**YOUR ASSIGNMENT**
An exact copy of the data below is needed; please leave out any pictures.
══ SUPPLIED MATERIAL ══
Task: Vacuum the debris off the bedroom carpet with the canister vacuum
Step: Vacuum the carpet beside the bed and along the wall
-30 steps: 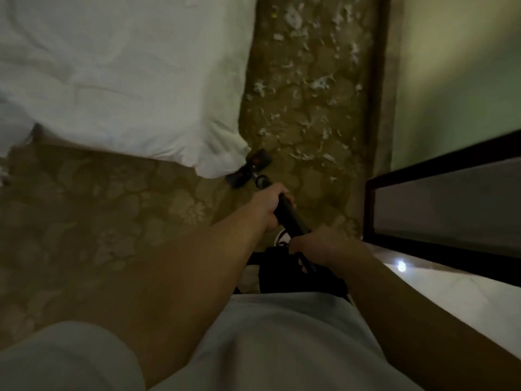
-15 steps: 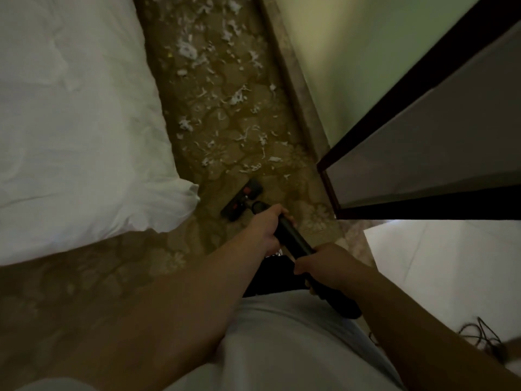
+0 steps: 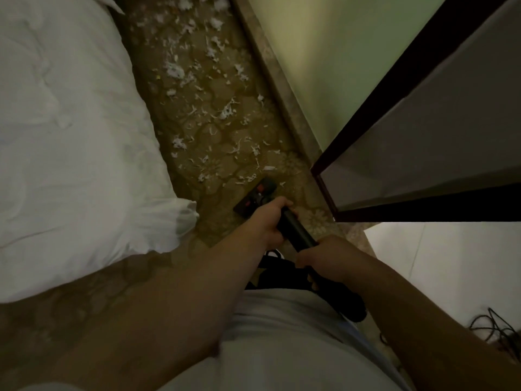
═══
**TASK RESULT**
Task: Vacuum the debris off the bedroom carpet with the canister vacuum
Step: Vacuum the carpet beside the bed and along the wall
-30 steps: 
-15 steps: 
+0 steps: 

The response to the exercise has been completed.